Bootless by Androids – Developing artificial intelligence: could we be making a crucial error?

Bootless by Androids – Developing artificial intelligence: could we be making a crucial error?

The late celebrity scientist Stephen Hawking recently trumpeted the end of the world to the BBC:

“The full development of artificial intelligence could spell doom for the human race.”

Taking its first steps as the most advanced artificial intelligence (AI) system on the planet, Google’s brainchild “AlphaGo,” hits the news headlines. AlphaGo is the first general purpose AI programme designed to play “Go,” an ancient Chinese board game infinitely more complicated than chess.

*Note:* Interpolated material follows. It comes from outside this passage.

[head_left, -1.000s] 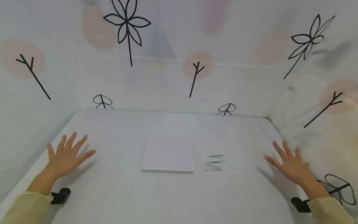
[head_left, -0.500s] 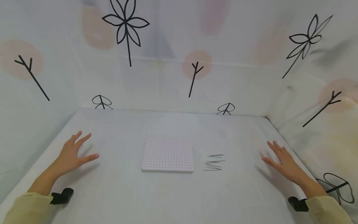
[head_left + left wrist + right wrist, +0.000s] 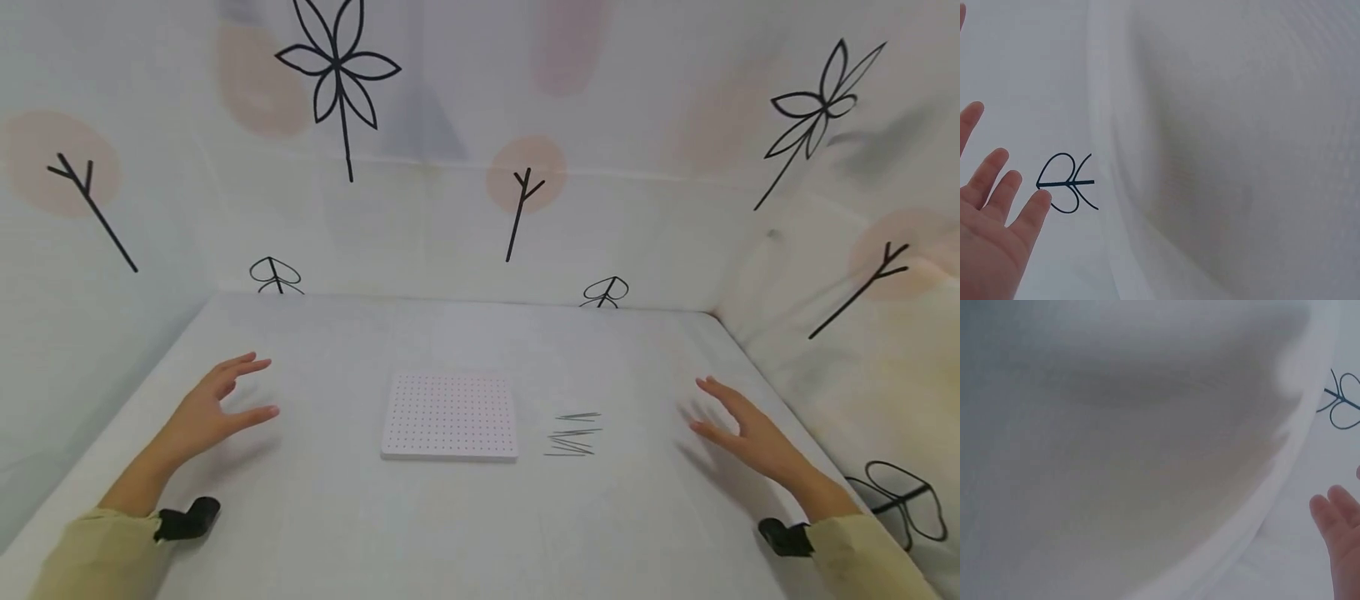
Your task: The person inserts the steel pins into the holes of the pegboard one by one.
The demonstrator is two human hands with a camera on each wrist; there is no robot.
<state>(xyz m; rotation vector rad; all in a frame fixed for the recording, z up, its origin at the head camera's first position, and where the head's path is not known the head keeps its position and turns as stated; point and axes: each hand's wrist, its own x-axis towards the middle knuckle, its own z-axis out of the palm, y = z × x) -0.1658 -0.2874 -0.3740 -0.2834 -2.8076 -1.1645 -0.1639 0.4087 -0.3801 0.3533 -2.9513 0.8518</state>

Bringing fear and jubilation for top developers in the field, this AI programme can approximate human intuition and mimic the best human brains. It has the capacity to learn on its own and outwit human intelligence. Big tech-guns like Elon Musk and Bill Gates have expressed their reservations after AlphaGo beat the world’s most top-ranked Go player.

What’s left for the human minions to do when this super-intelligent overlord takes full flight? Humanity doesn’t seem to have any advantage over our manufactured counterparts, and as a species lacking knowledge of our own consciousness, will we become the enslaved specimens of a bygone experiment?

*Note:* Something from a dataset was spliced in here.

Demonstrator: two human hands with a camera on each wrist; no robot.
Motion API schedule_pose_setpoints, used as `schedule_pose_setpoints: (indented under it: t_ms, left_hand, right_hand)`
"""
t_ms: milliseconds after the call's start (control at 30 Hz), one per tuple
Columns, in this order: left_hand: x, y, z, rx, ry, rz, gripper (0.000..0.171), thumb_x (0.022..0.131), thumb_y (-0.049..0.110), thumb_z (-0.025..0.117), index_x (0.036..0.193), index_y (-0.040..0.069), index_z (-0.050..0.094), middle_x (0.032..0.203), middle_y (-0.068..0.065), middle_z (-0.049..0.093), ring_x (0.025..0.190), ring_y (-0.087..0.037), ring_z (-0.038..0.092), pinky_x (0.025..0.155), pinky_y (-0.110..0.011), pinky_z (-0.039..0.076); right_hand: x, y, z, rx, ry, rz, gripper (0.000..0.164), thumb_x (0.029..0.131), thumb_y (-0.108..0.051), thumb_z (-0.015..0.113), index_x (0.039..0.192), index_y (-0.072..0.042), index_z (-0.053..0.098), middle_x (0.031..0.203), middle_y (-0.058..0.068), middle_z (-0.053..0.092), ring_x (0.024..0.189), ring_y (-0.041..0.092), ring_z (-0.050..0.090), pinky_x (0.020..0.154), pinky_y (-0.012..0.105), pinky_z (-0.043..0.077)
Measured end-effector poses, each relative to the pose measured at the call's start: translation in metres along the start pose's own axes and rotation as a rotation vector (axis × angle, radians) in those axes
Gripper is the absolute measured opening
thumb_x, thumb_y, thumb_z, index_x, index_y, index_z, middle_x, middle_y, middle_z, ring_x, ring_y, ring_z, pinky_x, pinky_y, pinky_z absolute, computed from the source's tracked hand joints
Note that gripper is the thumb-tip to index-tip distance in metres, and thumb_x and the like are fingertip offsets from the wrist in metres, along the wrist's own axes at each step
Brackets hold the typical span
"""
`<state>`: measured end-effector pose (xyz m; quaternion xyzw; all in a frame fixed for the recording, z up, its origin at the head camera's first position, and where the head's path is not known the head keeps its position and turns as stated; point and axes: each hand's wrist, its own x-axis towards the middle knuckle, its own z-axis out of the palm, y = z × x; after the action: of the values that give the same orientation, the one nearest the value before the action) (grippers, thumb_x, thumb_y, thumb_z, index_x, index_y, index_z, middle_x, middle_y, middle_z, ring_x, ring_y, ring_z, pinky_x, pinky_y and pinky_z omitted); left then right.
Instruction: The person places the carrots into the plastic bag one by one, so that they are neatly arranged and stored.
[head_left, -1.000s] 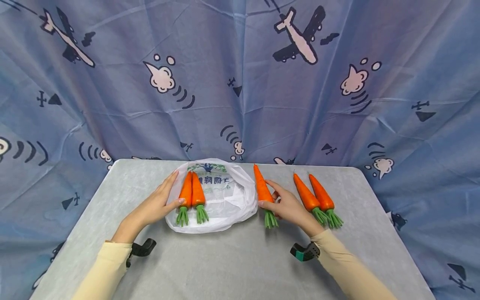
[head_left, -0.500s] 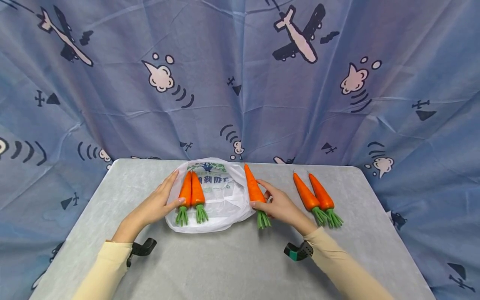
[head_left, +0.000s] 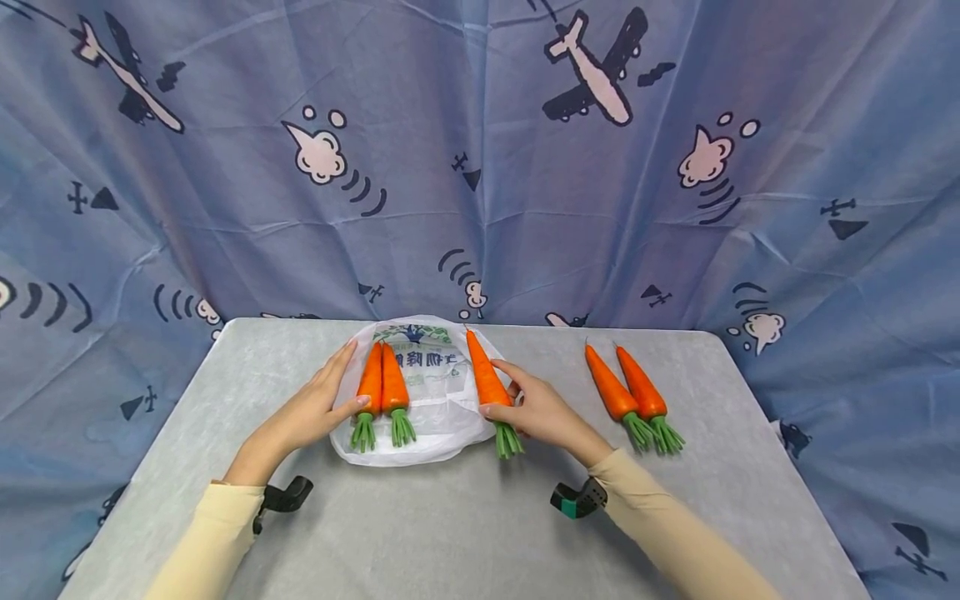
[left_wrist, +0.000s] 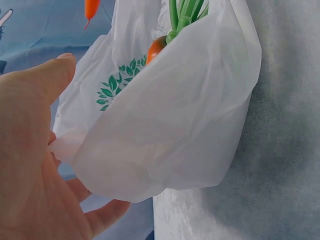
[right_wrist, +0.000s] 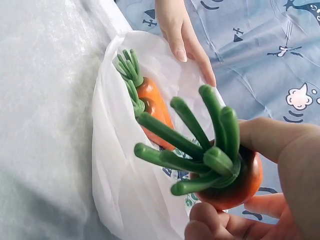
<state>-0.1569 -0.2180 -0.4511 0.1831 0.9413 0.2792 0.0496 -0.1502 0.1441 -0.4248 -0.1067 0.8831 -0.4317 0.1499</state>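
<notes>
My right hand (head_left: 543, 408) pinches a carrot (head_left: 487, 371) by its thick end, between the thumb and fingers. This carrot hangs over the right part of a white plastic bag (head_left: 442, 417), its green stalks toward me; the right wrist view shows the stalks (right_wrist: 215, 160) close up. Inside the bag, at its left, two carrots (head_left: 394, 379) lie side by side. At the bag's left edge my left hand (head_left: 311, 408) rests with extended fingers against the plastic, its thumb reaching over the rim. Some of its fingers are hidden behind the bag in the left wrist view.
Two more carrots (head_left: 630, 392) lie on the grey table (head_left: 420, 533), right of my right hand. A blue patterned curtain (head_left: 480, 167) hangs behind the table's far edge.
My right hand has moved left with the carrot, from the bag's right edge to over the bag. The left hand and the other carrots have stayed put.
</notes>
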Motion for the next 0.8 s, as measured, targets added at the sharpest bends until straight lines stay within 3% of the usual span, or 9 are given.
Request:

REPLACEABLE TWO-LEGGED-ANIMALS?

Primitive robots are already earmarked for taking our jobs and have been doing so for the past sixty years. The Bank of New Zealand recently sacked a hundred employees and replaced them with automated tellers. Soon AI will be able to replace any human in information-intensive, labour-intensive specialised occupations, and even in our relationships.

Perhaps the dawn of a cyborg civilisation has seen its first rays in AI. But to what extent will our lives really benefit apart from the obvious conveniences AI brings to our material needs?

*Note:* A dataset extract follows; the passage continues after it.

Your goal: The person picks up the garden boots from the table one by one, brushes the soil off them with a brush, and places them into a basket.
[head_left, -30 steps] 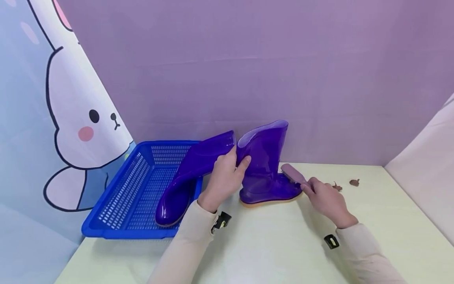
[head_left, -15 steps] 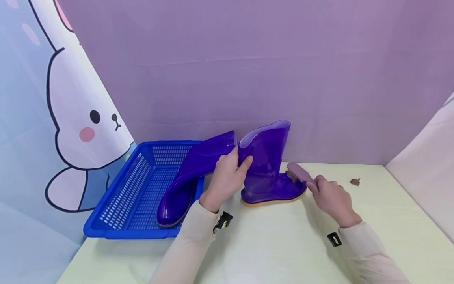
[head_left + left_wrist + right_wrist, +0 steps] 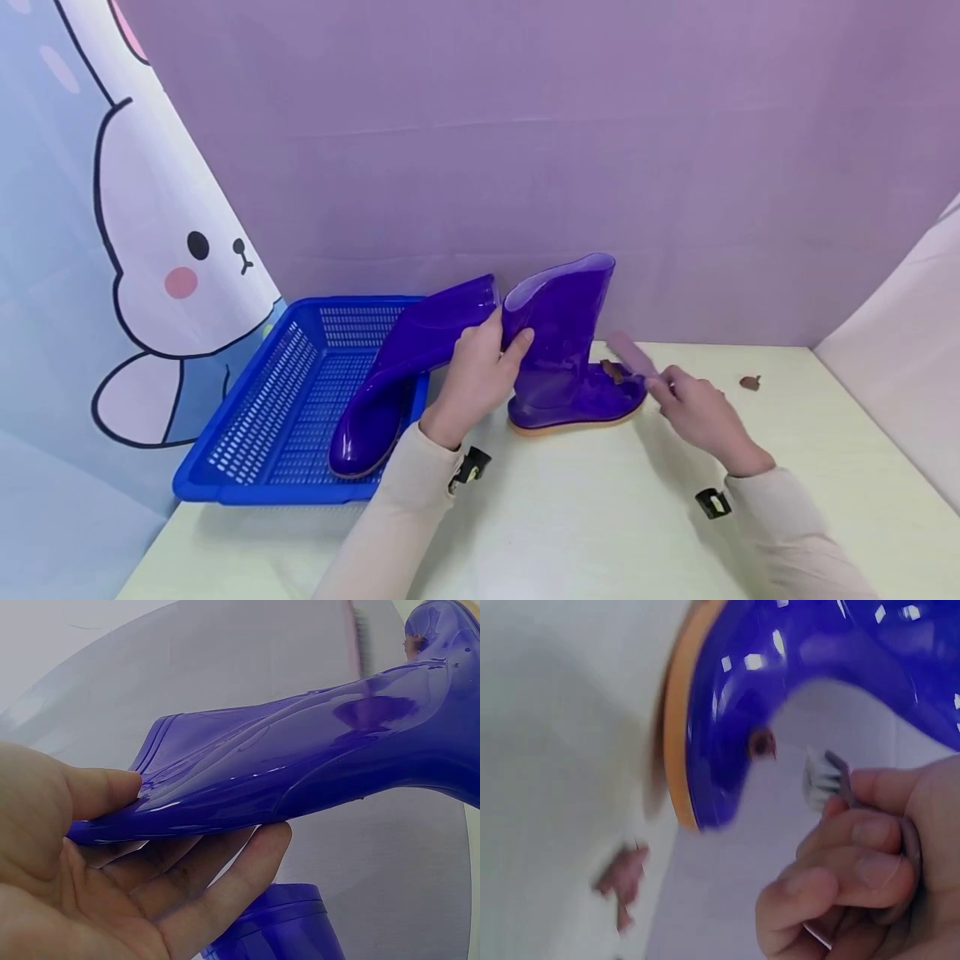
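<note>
A glossy purple rain boot (image 3: 562, 342) with a tan sole stands on the table, tilted little if at all. My left hand (image 3: 476, 375) pinches the edge of its shaft, thumb on one side and fingers on the other, as the left wrist view confirms. In my right hand (image 3: 697, 417) is the handle of a pinkish-mauve brush (image 3: 632, 354), its pale bristles (image 3: 821, 780) turned toward the boot. The brush head is blurred and hovers just over the foot part. A brown dry leaf scrap (image 3: 611, 371) clings there, at the front of the ankle.
On the left sits a blue plastic basket (image 3: 277, 502), with a second purple boot (image 3: 367, 425) leaning in it and over its right rim. Another brown leaf scrap (image 3: 750, 382) lies at the table's right rear. A mauve cloth (image 3: 480, 167) hangs behind.
The brush was against the boot's foot half a second ago; now it has lifted slightly off, leaving the leaf scrap in sight. My right hand has shifted rightward; the left keeps its grip.
</note>
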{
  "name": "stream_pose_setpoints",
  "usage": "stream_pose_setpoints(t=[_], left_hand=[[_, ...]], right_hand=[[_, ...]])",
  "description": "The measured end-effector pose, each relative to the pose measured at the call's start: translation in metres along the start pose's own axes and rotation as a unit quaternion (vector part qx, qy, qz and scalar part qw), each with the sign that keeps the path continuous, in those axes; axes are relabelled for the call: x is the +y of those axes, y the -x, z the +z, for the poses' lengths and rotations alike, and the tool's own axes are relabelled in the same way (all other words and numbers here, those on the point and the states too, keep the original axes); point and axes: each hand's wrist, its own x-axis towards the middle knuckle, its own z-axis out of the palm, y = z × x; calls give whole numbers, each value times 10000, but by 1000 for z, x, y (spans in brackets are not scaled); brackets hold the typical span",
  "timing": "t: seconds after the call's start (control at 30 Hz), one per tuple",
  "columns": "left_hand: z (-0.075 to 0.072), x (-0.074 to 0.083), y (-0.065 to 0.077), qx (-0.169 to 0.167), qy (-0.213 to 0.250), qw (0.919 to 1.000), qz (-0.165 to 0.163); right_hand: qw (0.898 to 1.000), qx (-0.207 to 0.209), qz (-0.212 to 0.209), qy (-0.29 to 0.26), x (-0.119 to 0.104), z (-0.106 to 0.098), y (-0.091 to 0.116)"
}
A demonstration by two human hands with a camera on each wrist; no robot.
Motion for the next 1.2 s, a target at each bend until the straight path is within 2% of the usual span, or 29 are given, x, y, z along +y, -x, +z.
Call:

An enlightened yogi may agree that AI does everything better than humans when it comes to facilitating our base animal instincts – namely to eat better, sleep more soundly, kill more efficiently and mate unrestrictedly. But the sages explain that human intelligence is wasted if we simply try and emulate other species no matter how innovative, because human intelligence surpasses those of animals. The capacity to question the nature of our existence and attain conscious enlightenment is an asset our android counterparts will always lack.

We don’t want our intelligence simply relegating us to a kind of sophisticated animal, where all kinds of bizarre robot-human integration thrive.

Why not take it to the next level and enjoy a total interactive experience with humanoid robots? While adult dolls already make a killing for the sex industry, android-oriented “robosexuality” is a growing demographic. In France, a woman awaits a new law to pass, so she can legally unite with her robot partner in marriage.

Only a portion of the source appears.